ABOUT THIS EXERCISE - An exact copy of the listing is required.

SOURCE MATERIAL -

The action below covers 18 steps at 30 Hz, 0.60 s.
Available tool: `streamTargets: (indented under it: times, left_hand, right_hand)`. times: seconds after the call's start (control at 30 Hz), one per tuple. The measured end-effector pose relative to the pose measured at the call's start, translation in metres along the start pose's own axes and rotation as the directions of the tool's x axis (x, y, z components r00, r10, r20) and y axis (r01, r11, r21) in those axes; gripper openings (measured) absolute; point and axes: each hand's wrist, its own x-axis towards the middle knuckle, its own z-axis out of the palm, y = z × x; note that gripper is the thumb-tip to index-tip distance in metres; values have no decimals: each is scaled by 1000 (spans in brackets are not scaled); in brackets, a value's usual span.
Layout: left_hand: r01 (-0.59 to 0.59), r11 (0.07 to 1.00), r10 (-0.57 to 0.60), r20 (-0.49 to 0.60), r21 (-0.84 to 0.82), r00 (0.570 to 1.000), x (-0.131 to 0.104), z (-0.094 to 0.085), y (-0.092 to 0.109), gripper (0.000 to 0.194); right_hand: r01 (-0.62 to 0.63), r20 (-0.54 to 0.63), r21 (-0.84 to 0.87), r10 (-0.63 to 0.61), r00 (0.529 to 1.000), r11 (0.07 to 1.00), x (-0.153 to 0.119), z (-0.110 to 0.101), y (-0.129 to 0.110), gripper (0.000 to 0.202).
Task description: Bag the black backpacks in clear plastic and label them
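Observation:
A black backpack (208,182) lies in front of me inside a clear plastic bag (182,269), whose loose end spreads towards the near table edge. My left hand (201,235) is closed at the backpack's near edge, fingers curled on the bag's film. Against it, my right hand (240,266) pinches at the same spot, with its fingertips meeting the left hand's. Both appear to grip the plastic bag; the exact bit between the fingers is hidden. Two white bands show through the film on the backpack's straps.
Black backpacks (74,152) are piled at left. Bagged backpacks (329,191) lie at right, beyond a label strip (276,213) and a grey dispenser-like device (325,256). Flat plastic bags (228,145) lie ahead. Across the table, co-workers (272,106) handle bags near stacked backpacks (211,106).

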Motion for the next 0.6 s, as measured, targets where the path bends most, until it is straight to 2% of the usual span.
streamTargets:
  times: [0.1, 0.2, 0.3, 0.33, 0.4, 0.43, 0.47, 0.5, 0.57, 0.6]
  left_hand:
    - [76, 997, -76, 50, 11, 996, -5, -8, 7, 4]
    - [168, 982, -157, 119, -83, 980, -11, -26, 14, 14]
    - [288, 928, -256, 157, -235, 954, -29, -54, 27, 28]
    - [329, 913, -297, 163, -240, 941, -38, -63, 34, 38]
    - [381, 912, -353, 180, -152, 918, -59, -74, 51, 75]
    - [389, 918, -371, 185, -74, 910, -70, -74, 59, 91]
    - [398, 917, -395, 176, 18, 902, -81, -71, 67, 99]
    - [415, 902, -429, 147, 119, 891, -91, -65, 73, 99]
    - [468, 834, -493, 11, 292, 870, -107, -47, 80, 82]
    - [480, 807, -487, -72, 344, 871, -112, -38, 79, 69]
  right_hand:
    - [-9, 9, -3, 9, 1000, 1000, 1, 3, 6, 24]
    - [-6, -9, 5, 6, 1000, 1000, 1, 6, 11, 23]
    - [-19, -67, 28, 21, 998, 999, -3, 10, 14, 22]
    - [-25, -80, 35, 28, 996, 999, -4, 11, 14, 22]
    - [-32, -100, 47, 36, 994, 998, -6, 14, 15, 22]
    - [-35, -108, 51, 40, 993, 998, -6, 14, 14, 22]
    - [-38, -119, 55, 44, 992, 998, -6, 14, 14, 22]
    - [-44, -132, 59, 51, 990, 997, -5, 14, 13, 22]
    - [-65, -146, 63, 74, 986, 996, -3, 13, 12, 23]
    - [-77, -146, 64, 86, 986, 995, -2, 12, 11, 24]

ANSWER TO THIS EXERCISE -
The action below covers 18 steps at 30 Hz, 0.60 s.
Available tool: `streamTargets: (indented under it: times, left_hand, right_hand)`. times: seconds after the call's start (control at 30 Hz), one per tuple. The measured end-effector pose relative to the pose measured at the call's start, translation in metres along the start pose's own axes and rotation as the directions of the tool's x axis (x, y, z components r00, r10, r20) and y axis (r01, r11, r21) in those axes; gripper openings (measured) absolute; point and axes: each hand's wrist, its own x-axis towards the middle knuckle, its own z-axis out of the palm, y = z × x; note that gripper is the thumb-tip to index-tip distance in metres; values have no decimals: each is scaled by 1000 (spans in brackets are not scaled); in brackets, a value's usual span.
Layout: left_hand: r01 (-0.59 to 0.59), r11 (0.07 to 1.00), r10 (-0.57 to 0.60), r20 (-0.49 to 0.60), r21 (-0.84 to 0.82), r00 (0.570 to 1.000), x (-0.131 to 0.104), z (-0.094 to 0.085), y (-0.092 to 0.109), gripper (0.000 to 0.194); right_hand: r01 (-0.62 to 0.63), r20 (-0.54 to 0.63), r21 (-0.84 to 0.87), r10 (-0.63 to 0.61), r00 (0.529 to 1.000), r11 (0.07 to 1.00), x (-0.153 to 0.119), z (-0.110 to 0.101), y (-0.129 to 0.110), gripper (0.000 to 0.202).
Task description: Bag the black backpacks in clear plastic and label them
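Observation:
A black backpack (208,182) lies in front of me inside a clear plastic bag (182,269), whose loose end spreads towards the near table edge. My left hand (201,235) is closed at the backpack's near edge, fingers curled on the bag's film. Against it, my right hand (240,266) pinches at the same spot, with its fingertips meeting the left hand's. Both appear to grip the plastic bag; the exact bit between the fingers is hidden. Two white bands show through the film on the backpack's straps.
Black backpacks (74,152) are piled at left. Bagged backpacks (329,191) lie at right, beyond a label strip (276,213) and a grey dispenser-like device (325,256). Flat plastic bags (228,145) lie ahead. Across the table, co-workers (272,106) handle bags near stacked backpacks (211,106).
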
Motion for the next 0.6 s, as measured, targets where the path bends most, until it is straight to 2% of the usual span.
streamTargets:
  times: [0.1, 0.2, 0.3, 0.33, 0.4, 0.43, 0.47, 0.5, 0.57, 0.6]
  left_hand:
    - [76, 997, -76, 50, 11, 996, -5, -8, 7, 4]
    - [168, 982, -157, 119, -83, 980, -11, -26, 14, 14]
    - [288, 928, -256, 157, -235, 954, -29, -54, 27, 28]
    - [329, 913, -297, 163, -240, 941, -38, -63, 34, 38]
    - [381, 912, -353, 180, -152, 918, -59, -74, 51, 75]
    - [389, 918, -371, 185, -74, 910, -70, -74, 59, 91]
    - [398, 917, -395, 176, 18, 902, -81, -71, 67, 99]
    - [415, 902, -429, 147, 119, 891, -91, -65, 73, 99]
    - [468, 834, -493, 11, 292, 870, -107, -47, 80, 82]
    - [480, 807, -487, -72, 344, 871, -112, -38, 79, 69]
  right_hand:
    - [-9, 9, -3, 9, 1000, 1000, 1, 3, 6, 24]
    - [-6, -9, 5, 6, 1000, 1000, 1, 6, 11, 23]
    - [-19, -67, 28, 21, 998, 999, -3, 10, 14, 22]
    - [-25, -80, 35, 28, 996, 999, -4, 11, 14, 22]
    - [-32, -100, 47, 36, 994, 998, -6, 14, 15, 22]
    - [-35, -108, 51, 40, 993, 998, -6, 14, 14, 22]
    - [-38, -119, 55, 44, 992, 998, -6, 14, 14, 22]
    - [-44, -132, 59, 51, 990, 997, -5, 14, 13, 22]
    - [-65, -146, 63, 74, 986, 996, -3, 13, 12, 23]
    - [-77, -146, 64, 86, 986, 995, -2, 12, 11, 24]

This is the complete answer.